Computing Array Lengths in Visual Notebooks
Compute the number of elements in a column of type Array, consisting of single or multidimensional arrays.
Arrays in Visual Notebooks can contain the following combinations of data types:
- Strings, numeric (i.e., double, integer, long), timestamp and Boolean (Note: all data is converted to string)
- Multiple arrays
If an Array consists entirely of numeric values and has only one level (i.e., it is one-dimensional), it is labeled as type Vector.
Data analysis often involves a large number of concurrent mathematical operations on structured data (i.e., stored in a database and indexable by row and column). Matrix algebra is most commonly used to perform these operations efficiently. Arrays are equivalent to row vectors, and they complement the efficient column operations built into Visual Notebooks.
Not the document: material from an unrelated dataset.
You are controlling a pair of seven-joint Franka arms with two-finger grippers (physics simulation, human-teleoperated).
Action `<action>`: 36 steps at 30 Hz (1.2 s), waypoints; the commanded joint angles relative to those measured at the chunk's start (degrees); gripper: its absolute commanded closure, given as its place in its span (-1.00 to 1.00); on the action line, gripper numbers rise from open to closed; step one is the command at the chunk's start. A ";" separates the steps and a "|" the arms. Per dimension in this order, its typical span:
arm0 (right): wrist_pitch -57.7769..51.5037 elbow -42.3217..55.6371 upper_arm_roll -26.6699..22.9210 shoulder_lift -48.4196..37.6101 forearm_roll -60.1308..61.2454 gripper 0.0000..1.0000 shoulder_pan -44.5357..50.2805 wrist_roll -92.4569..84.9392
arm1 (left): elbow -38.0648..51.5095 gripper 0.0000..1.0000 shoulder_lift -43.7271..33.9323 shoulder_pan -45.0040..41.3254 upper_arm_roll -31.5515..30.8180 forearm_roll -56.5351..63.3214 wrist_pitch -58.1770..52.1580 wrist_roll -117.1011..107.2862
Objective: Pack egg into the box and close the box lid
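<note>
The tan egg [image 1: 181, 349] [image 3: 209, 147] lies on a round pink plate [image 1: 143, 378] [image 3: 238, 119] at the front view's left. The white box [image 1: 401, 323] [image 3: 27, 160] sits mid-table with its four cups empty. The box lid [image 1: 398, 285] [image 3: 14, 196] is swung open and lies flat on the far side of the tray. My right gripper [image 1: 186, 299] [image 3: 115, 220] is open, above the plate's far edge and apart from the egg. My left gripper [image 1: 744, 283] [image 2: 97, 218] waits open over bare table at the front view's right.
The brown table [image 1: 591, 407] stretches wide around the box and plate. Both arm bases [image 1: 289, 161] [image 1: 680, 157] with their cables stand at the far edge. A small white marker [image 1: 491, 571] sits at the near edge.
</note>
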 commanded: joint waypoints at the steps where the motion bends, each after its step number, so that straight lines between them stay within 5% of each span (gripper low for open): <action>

Several transformations are provided for manipulating arrays, including creating arrays, extracting values from arrays, and disassembling arrays.
Configuration

Configuration sidebar
| Field | Description |
|---|---|
Name (default=none) | Name of the node - A user-specified node name, displayed in the canvas and in the dataframe as a tab. |
| Select Column Containing Array Required | Select single column of type Array - Select the input array column from which to calculate array lengths. |
| Output Column Name Required | Output column name for the new array length column - Enter a name for the new column containing the array lengths. |
Node Inputs/Outputs
| Input | A Visual Notebooks dataframe with at least one column of type Array |
|---|---|
| Output | A dataframe including a column of array lengths |

Figure 1: Example dataframe output
Examples
The data shown in Figure 2 is used in the following example. We start with a JSON file comprising temperature data for a number of gas turbine powered generators. Each generator has multiple temperature measurement points, which together are represented in an array. We use the Array Length node to count the number of measurements for each generator and see if any are missing.
The example data is available in the Visual Notebooks sample datasets.
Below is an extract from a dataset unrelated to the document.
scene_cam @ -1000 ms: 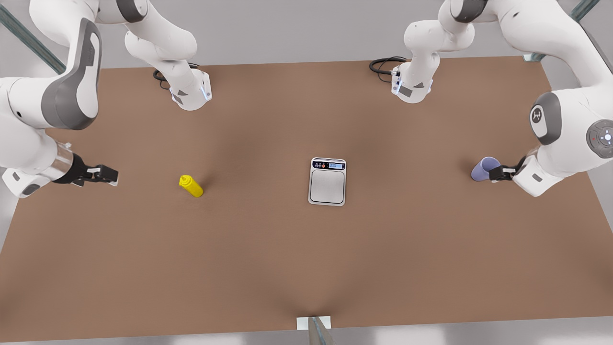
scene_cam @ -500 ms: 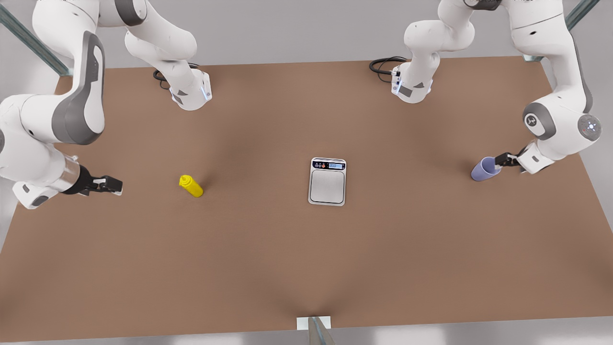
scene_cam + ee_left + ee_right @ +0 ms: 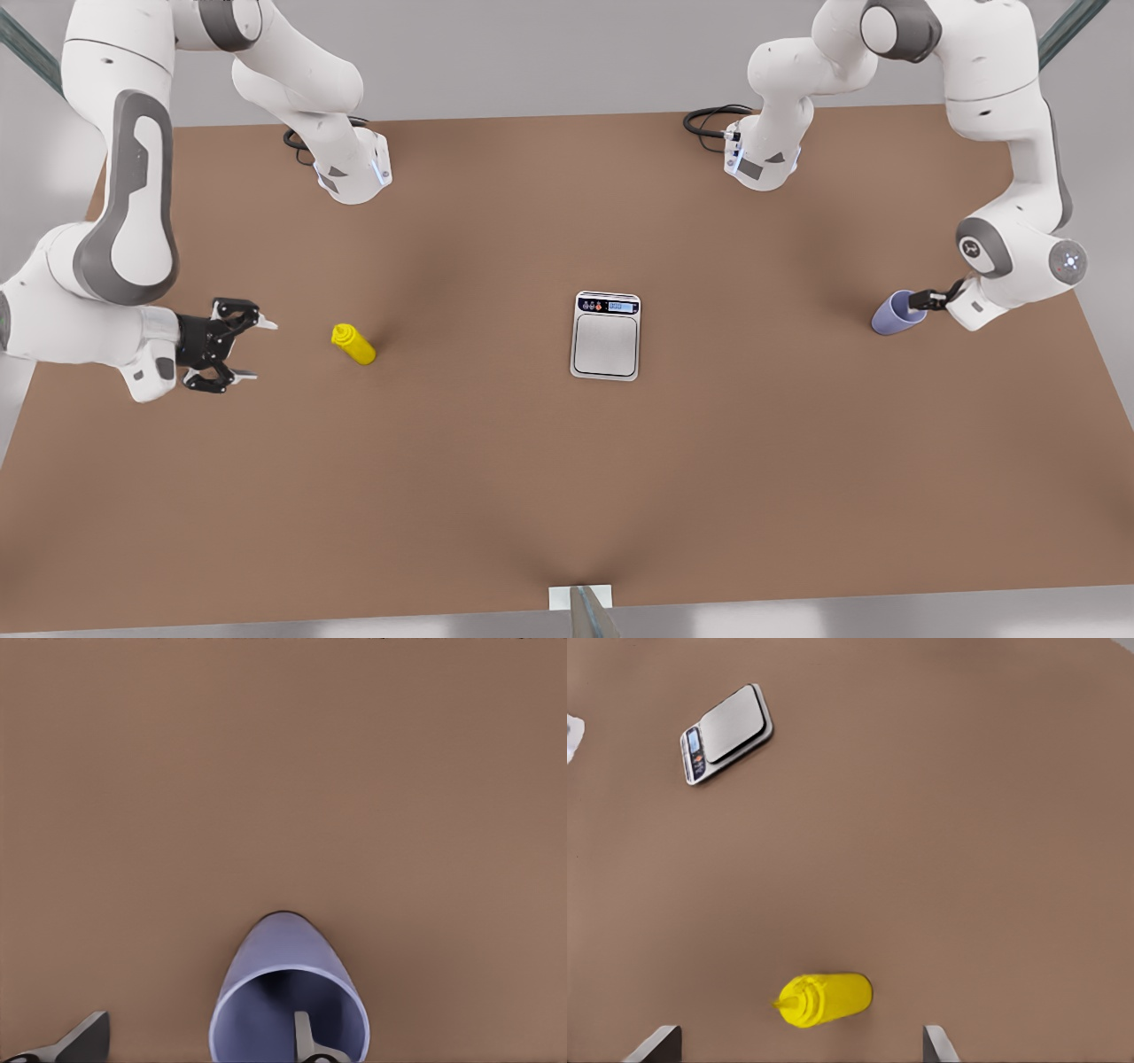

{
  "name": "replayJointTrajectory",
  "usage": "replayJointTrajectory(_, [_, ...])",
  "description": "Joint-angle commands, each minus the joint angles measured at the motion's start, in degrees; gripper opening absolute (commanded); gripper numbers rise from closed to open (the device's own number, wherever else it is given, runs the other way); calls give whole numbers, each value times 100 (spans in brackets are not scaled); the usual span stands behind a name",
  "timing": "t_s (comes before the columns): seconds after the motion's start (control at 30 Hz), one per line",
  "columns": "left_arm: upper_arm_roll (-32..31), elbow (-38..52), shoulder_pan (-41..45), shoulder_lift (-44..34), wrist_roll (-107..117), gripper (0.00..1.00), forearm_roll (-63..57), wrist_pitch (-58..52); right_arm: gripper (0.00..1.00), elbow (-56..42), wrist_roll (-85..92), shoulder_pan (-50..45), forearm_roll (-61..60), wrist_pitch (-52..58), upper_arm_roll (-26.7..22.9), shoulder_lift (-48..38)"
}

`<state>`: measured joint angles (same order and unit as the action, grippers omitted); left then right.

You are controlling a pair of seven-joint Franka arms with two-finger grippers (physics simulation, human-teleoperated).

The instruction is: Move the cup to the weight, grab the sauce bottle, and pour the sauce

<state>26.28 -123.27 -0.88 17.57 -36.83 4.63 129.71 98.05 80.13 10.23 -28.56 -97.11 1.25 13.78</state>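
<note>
**Left gripper straddles the cup's rim while the right lines up on the bottle**

Closest to the action, the left gripper (image 3: 921, 299) sits at the cup (image 3: 895, 313) on the front view's right side of the table (image 3: 567, 478). Its fingers are spread, and in the left wrist view one fingertip (image 3: 303, 1032) reaches down inside the cup (image 3: 288, 992) while the other (image 3: 84, 1036) stands outside, well clear of the wall. The cup rests on the brown surface, open mouth up.

Over on the front view's left, the right gripper (image 3: 237, 350) hangs low with its fingers wide apart, pointing toward the sauce bottle (image 3: 353, 344) but still apart from it. In the right wrist view the sauce bottle (image 3: 826, 999) appears between the two fingertips (image 3: 656, 1043), a bit ahead of them.

Farther along, the weight (image 3: 606, 335) lies flat at mid-table, its plate bare, well apart from both cup and bottle; the right wrist view picks up the weight (image 3: 726, 733) beyond the bottle.
</note>
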Motion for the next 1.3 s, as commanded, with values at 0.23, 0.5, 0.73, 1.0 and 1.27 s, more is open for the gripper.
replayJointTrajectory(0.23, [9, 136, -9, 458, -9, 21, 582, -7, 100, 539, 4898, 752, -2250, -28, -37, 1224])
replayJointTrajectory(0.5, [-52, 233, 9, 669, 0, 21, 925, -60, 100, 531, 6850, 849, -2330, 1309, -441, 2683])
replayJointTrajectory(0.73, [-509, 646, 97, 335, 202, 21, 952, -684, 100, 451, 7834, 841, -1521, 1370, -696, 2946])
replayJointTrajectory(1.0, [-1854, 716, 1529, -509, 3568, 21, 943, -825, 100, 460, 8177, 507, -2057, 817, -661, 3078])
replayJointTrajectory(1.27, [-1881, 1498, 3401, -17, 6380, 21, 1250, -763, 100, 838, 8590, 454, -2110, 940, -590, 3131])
Figure 2: Example input data for one-dimensional array
- Connect an Array Length node to an existing node. In this case, it is connected to a JSON node with the example data provided.
- In the JSON node under Mode, select Singleline.
- In the Array Length node, select Temps (Array) under Select Column Containing Array.
- Enter
Array_Lengthunder Output Column Name and click Run.
After running the node, a new column called "Array_Length" can be seen in Figure 3, indicating the number of entries in each array. From this, we see that the generator with "Turbine_ID" equal to "X821" has only three temperature measurements, while the others have four. In practice, this might result from a sensor issue we wish to investigate further.
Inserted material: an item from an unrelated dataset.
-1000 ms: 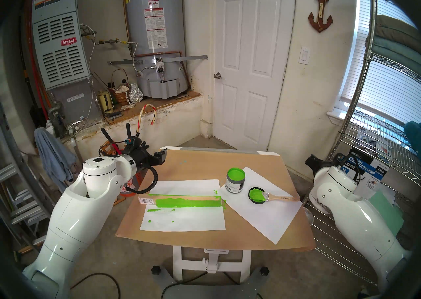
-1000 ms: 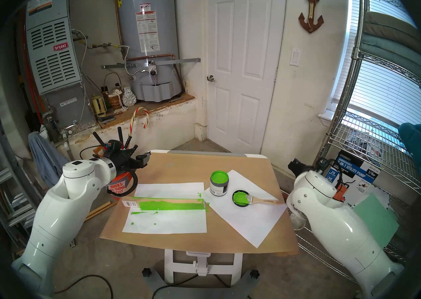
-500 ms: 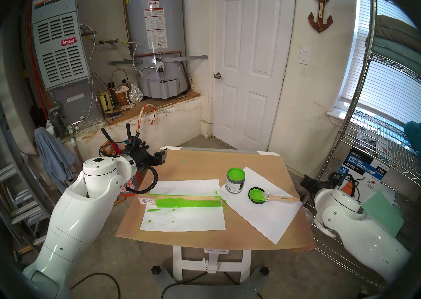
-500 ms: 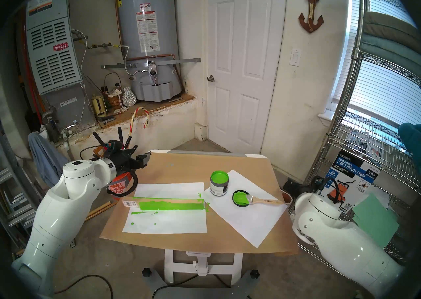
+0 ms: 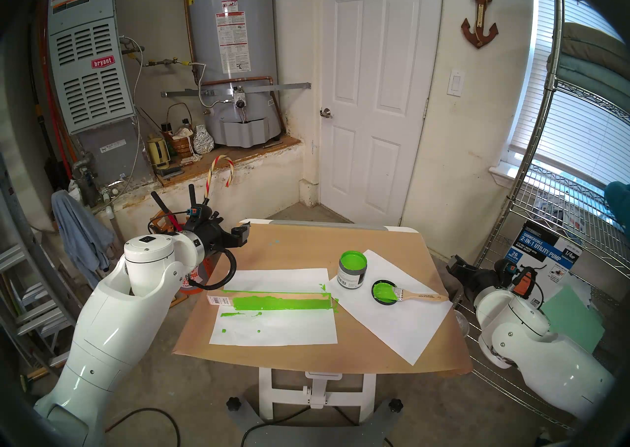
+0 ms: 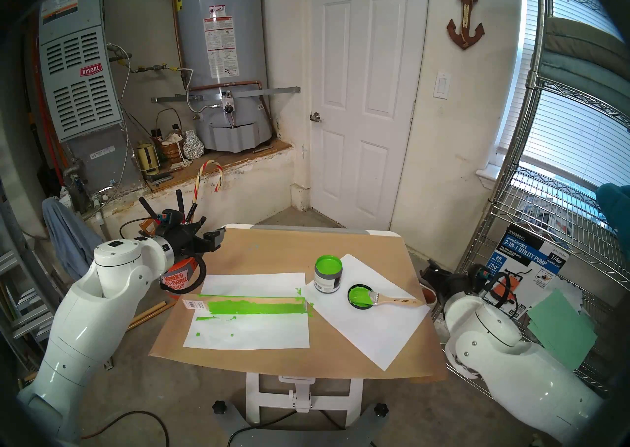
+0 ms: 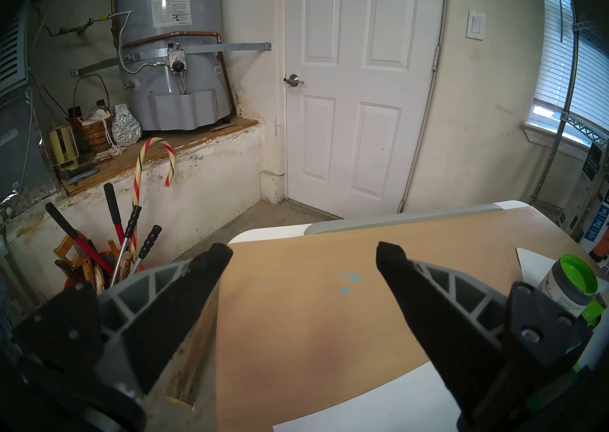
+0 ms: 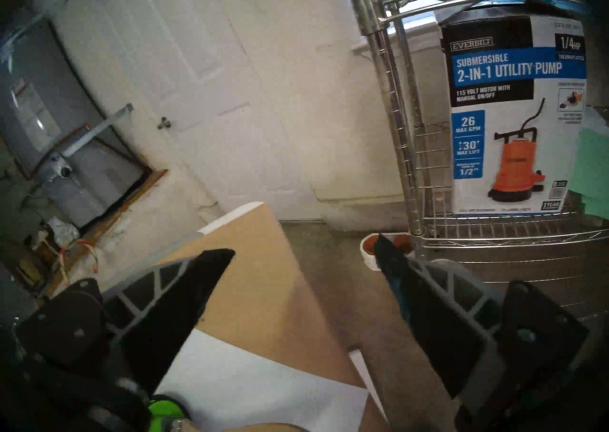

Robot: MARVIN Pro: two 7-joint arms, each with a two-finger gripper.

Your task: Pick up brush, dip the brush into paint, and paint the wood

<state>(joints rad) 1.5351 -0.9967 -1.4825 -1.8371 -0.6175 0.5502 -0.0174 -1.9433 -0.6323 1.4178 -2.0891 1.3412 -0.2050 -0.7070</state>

Figure 3: Array lengths for one-dimensional arrays
Now, let's analyze a JSON file comprising a multidimensional array of operating data for gas turbine powered generators. For a given generator, each array corresponds to a different group of parameters. From left to right, the parameters are temperature, pressure, speed and power, as shown in Figure 4.
The example data is available in the Visual Notebooks sample datasets.

Figure 4: Example input data for multidimensional array
Repeat the steps in the previous example, except select Temp_Press_Speed_Power (Array) under Select Column Containing Array. Results are shown in Figure 5.
Notice that the array lengths are all four, corresponding to the number of vectors in each Array and not the number of values. In general, the array length of a multidimensional Array is equal to the number of comma separated matrices. So, as an example, an Array of the form [[2x2 matrix], [1x5 vector], [3x5x5 matrix]] would have an array length of three, even though there are 84 values.

Figure 5: Array lengths for multidimensional arrays